As a building standard designed to encourage the design of spaces that will enhance people’s health, companies can earn one of four WELL certification levels—bronze, silver, gold, or platinum—according to points earned from performance outcomes for design, operational, and policy strategies.
What the future holds
We saw several trends and innovations arise during the pandemic. Experts anticipate them continuing in a post-COVID world. They include:
- Prioritizing indoor air quality, with more buildings installing HVAC air purification systems designed to filter out contaminants and viruses. We’ll see even more “smart,” enabled air quality management systems, sensor fans, HEPA and advanced MERV filtration, and UV-based systems. Construction and renovations will include materials designed not to emit toxins into environments.

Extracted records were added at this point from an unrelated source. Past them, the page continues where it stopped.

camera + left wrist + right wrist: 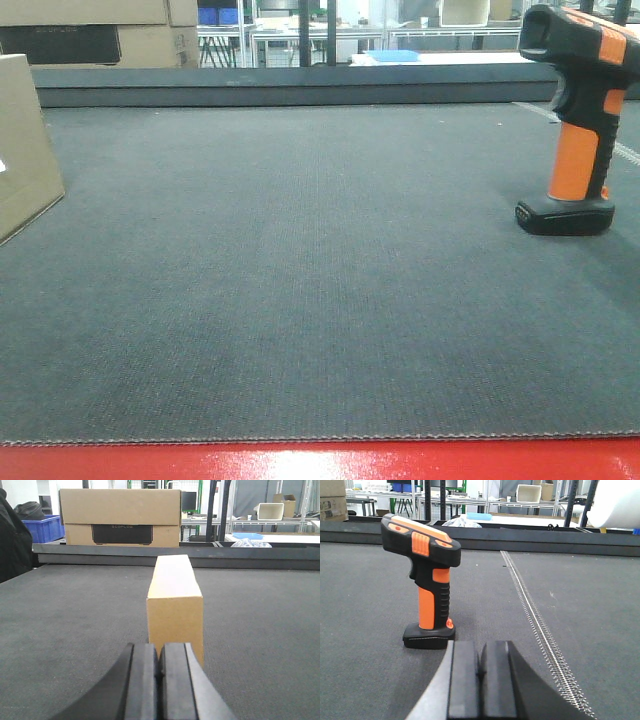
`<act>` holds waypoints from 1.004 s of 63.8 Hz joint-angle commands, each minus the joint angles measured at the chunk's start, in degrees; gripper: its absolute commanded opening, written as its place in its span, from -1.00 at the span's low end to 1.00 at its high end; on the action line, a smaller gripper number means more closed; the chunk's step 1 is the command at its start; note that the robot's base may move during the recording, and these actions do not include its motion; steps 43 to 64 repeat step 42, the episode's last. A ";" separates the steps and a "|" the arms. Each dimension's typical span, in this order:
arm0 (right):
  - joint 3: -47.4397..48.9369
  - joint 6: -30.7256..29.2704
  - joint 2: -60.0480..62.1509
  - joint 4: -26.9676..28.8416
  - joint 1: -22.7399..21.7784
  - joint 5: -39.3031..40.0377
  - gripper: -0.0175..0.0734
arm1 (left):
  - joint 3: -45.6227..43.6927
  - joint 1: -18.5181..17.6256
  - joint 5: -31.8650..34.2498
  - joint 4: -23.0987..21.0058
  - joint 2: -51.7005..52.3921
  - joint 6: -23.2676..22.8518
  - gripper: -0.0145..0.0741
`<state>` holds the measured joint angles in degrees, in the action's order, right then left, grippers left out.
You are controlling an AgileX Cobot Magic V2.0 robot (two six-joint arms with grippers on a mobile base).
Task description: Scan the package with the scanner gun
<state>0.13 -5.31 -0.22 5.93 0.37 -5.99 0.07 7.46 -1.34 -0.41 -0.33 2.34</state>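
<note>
I am seeing my left gripper [159, 677] sitting with its pads pressed together on nothing. The package [175, 611] is standing on the dark mat [320, 300] just ahead of it, narrow end facing me. My right gripper [480, 680] is likewise closed and empty, and the scanner gun [426, 580] is standing upright on its base just ahead, slightly left.

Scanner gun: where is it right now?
The scanner gun stands upright on the grey mat's right side in the front view, just ahead of the shut right hand.
</note>
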 commanded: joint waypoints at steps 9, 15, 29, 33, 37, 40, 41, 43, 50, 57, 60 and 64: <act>-0.13 -0.25 0.22 -0.15 -0.12 1.34 -0.97 | -0.07 0.17 1.02 -0.29 0.33 -0.30 -0.92; -0.13 -0.25 0.22 -0.15 -0.12 1.34 -0.97 | -0.07 0.17 1.02 -0.29 0.33 -0.30 -0.92; -0.13 -0.25 0.22 -0.15 -0.12 1.34 -0.97 | -0.07 0.17 1.02 -0.29 0.33 -0.30 -0.92; -0.13 -0.25 0.22 -0.15 -0.12 1.34 -0.97 | -0.07 0.17 1.02 -0.29 0.33 -0.30 -0.92; -0.13 -0.25 0.22 -0.15 -0.12 1.34 -0.97 | -0.07 0.17 1.02 -0.29 0.33 -0.30 -0.92; -0.13 -0.25 0.22 -0.15 -0.12 1.34 -0.97 | -0.07 0.17 1.02 -0.29 0.33 -0.30 -0.92; -0.13 -0.25 0.22 -0.15 -0.12 1.34 -0.97 | -0.07 0.17 1.02 -0.29 0.33 -0.30 -0.92; -0.13 -0.25 0.22 -0.15 -0.12 1.34 -0.97 | -0.07 0.17 1.02 -0.29 0.33 -0.30 -0.92; -0.13 -0.25 0.22 -0.15 -0.12 1.34 -0.97 | -0.07 0.17 1.02 -0.29 0.33 -0.30 -0.92; -0.13 -0.25 0.22 -0.15 -0.12 1.34 -0.97 | -0.07 0.17 1.02 -0.29 0.33 -0.30 -0.92; -0.13 -0.25 0.22 -0.15 -0.12 1.34 -0.97 | -0.07 0.17 1.02 -0.29 0.33 -0.30 -0.92; -0.13 -0.25 0.22 -0.15 -0.12 1.34 -0.97 | -0.07 0.17 1.02 -0.29 0.33 -0.30 -0.92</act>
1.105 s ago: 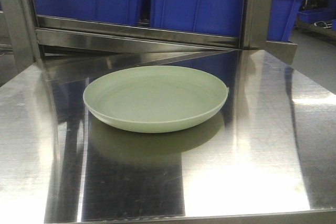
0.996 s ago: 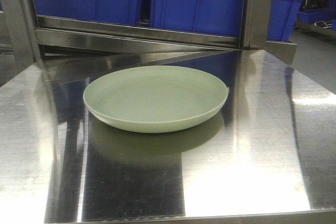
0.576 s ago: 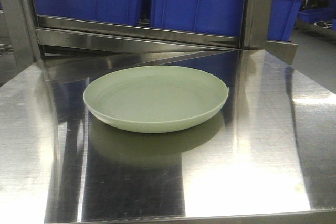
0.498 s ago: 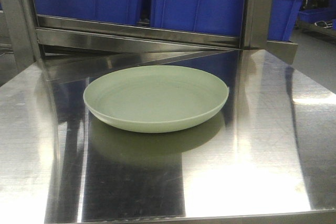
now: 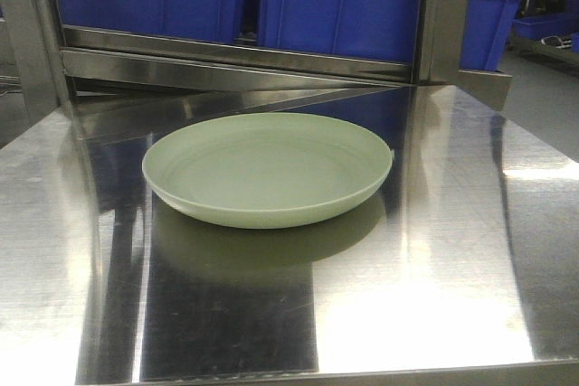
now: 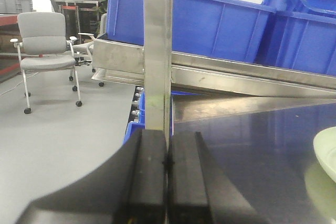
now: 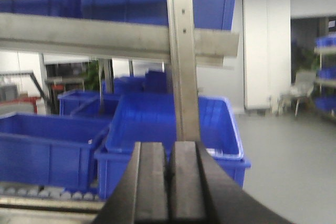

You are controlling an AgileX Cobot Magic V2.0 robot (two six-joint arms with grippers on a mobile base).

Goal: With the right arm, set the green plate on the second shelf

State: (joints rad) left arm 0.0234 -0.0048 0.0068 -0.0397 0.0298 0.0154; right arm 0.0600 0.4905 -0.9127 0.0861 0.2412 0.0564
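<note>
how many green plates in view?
1. The green plate lies flat on the steel table, in front of the blue bins; its rim also shows in the left wrist view. More could sit out of view.

Left wrist cam: left gripper low in frame, jaws pressed together with nothing between.
I see a steel upright directly beyond the fingertips, with blue bins on the rack behind. The green plate rim shows at the right edge, resting on the steel shelf top. A grey office chair stands far left.
</note>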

- Bringing nature inside. People can expect the inclusion of more biophilic design in buildings, too. It is more than simply adding plants and shrubs, too—and includes access to natural light and outside views, use of outside areas, incorporation of natural features like stone and wood, and, yes, plant life, too.
- Upgrading lighting, with additions of skylights or sunrooms and fixtures created specifically to imitate natural light. Even window treatments are lightening up, and offices are including more personalized lighting options for employees to choose what lighting works best for them.
- Focusing on noise reduction—important especially in open concept spaces where, even if people choose to work separately from each other, sound still travels. Interior designers are incorporating sound management via acoustic plaster and panels, solid core interior doors, and softer, more textural finishes that also absorb sound waves. Other companies are incorporating “quiet rooms” where employees can go work alone away from the hustle of a busy office, too.
- Increasing hands-free and voice technology as well as other touchless options for handles, lights, and other fixtures. And touch-free doesn’t feel quite as odd as it did in pre-COVID times. Now it’s become a matter of convenience and ease. With Siri and Alexa, voice automation has also become more commonplace. New uses include opening and closing doors or shades via voice, for example.
- Shifting away from “open everywhere” floor plans, a trend that didn’t age well during the pandemic. Some interior designers hypothesize that we won’t see walls going up everywhere, but we will see more spaces intentionally designed to allow flexible use, with furniture that’s easy to rearrange, and movable walls used to create privacy niches.
- Enhancing outdoor spaces, for companies and businesses fortunate to have access to patios or rooftop decks. Technology advances allows these spaces to function like offices—complete with virtual meeting capabilities, weather-resistant speakers, and even motorized shades to create semi-enclosed areas and better control temperatures (and even bugs!)—plus the apps to control it all.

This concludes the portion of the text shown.